L'avion à frémit. Ce monstre d'acier. Et l'espace d'une minute, la tension est montée chez les passagers. Comme si le frisson était le même dans chacun des corps, qui ont fini par ne faire plus qu'un. Un seul homme face à une même peur. Celle du vide et de la chute. Cette vision à gravi chaque vertèbres, une à une pour remonter dans la gorge. Des cris ont fini par jaillir de toutes ces bouches crispées, à l'unisson. je crois que j'ai eu l'impression de mourir. Elsa n'a pas bronché, elle qui deux heure plus tôt se sentait angoissée dans cette carlingue. Je ne comprends pas comment elle a pu tellement moi je me suis agripper à mon siège. enfin c'était assez terrible. Tout ça n'a du durer qu'une seule minute. Quelque part au dessus du kirghistan ...

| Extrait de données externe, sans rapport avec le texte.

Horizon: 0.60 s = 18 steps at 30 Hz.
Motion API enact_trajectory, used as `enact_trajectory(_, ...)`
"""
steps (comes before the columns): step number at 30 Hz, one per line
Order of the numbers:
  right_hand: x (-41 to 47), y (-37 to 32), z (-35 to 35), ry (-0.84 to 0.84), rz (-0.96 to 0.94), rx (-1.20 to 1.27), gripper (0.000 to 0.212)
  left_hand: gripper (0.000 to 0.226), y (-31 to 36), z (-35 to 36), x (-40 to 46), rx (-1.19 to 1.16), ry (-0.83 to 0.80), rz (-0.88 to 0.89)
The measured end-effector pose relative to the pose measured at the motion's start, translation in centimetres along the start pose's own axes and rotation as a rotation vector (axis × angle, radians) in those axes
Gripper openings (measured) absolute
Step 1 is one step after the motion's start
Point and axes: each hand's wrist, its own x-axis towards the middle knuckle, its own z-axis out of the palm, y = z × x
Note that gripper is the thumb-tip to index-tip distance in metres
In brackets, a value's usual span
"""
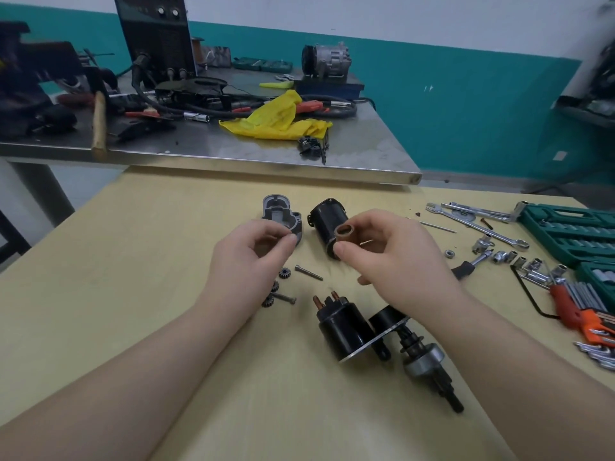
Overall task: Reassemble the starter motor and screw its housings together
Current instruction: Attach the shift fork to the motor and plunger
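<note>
Starter motor parts (346,327) lie on a tan table (166,327) near teal walls (466,94).

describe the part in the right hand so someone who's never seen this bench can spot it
Start at the pale wooden table in the foreground and find the two hands above its middle. The right hand pinches a small brown ring-shaped sleeve just in front of the black cylindrical motor housing. It is the only rusty-brown hollow piece; the parts around it are black or grey metal.
</note>
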Motion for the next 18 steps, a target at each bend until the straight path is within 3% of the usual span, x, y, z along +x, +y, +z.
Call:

Et puis, c'est la dernière ligne droite à bord d'air calin. Voilà un nom de compagnie, qu'il est bien. Après une bonne trentaine d'heure de voyage, on se retrouve, on discute, la perspective de l'arrivée réjouit tout le monde. Tant et si bien qu'on devient familier avec le personnel, avec nos voisins de siège. Le miens s'est d'ailleurs mis un claque au vin rouge. c'est bien simple il a picolé tout au long du trajet, a valeur de 6 à 8 petites bouteilles de pinard. Il était "fin cuit" le mec. enfin, c'est dans cet engouement pour la terre kanak que réside le principal problème éthnique de la nouvelle calédonie.
il y a les kanaks, propriétaires des lieux, de la terre, du moins symboliquement. Des propriétaires déchus, ou déçus et qui tente de réaffirmer leur place.

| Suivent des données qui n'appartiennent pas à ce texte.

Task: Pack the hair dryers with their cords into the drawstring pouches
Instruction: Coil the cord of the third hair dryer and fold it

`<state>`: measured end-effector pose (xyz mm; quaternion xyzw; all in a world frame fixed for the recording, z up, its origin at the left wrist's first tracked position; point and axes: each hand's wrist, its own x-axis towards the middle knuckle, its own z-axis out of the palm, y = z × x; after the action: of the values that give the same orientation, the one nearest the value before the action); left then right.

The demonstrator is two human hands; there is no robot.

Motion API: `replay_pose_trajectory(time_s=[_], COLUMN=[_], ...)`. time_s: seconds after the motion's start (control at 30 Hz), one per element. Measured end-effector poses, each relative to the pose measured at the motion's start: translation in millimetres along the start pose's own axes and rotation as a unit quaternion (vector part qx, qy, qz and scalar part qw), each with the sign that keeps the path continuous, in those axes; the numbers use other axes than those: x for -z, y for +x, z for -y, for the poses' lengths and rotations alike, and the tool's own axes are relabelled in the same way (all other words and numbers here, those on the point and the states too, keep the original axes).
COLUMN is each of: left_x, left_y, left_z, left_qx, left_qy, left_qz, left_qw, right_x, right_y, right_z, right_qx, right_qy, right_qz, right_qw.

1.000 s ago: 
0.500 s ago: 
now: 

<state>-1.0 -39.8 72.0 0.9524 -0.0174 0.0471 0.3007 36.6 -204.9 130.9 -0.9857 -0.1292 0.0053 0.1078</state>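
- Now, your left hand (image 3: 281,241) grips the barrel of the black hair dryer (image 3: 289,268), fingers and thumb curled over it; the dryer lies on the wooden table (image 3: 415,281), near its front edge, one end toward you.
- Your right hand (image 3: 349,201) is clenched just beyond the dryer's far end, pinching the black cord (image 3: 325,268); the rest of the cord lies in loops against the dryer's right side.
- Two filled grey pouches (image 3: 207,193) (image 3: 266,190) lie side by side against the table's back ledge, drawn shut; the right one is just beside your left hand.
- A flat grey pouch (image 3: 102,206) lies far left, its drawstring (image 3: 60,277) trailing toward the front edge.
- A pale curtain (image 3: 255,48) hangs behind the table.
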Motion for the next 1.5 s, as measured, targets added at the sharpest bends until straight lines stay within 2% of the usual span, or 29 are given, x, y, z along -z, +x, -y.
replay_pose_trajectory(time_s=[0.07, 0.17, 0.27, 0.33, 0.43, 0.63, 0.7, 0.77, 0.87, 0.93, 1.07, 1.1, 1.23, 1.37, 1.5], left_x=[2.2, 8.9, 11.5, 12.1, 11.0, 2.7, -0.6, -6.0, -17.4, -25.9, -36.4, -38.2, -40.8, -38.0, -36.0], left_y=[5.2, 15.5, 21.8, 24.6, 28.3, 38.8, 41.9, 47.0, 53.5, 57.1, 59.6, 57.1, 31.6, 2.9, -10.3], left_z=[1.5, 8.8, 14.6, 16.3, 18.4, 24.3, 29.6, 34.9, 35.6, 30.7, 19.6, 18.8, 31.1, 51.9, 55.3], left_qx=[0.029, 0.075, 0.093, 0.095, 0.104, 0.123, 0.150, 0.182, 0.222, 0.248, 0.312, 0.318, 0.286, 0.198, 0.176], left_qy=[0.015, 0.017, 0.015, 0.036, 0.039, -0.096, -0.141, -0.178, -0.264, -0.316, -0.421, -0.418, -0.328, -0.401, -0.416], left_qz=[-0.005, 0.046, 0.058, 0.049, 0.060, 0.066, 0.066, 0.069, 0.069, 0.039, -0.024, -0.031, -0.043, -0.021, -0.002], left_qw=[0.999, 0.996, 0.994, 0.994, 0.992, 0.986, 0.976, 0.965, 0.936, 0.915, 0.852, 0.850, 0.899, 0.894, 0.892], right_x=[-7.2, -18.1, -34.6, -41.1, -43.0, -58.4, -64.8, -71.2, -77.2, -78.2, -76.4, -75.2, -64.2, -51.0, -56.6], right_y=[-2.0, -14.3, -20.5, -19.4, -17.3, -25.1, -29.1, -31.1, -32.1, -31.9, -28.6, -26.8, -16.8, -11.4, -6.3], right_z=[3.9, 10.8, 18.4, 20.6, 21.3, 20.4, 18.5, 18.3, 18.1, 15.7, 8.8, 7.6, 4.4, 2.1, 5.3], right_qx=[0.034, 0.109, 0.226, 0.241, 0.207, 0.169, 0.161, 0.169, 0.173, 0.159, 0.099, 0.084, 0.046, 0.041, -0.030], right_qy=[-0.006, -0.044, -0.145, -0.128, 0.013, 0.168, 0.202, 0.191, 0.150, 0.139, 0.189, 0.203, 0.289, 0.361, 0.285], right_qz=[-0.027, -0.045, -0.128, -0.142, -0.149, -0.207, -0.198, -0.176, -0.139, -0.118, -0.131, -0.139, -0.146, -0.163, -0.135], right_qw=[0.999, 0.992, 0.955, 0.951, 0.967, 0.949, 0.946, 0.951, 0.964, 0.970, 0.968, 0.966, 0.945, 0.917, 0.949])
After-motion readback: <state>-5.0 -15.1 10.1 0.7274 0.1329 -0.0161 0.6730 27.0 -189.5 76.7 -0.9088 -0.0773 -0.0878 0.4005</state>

il y a les caldoches, qui ont investi les lieux pendant la colonisation et qui vivent là depuis plusieures générations. Il se sont imposés il est vrai mais ils ont fait de se bout de terre leur chez eux, ils y ont plongés leurs racines et s'y retrouvent énormément attachés affectivement.
Et puis il y a les "Métros", jeunes français qui viennent gouter ici au plaisir des tropiques, de l'exotisme, du soleil et de l'argent.
Chacun revendique une raison d'être, une identité. mais ça ne passe pas toujours, malheureusement.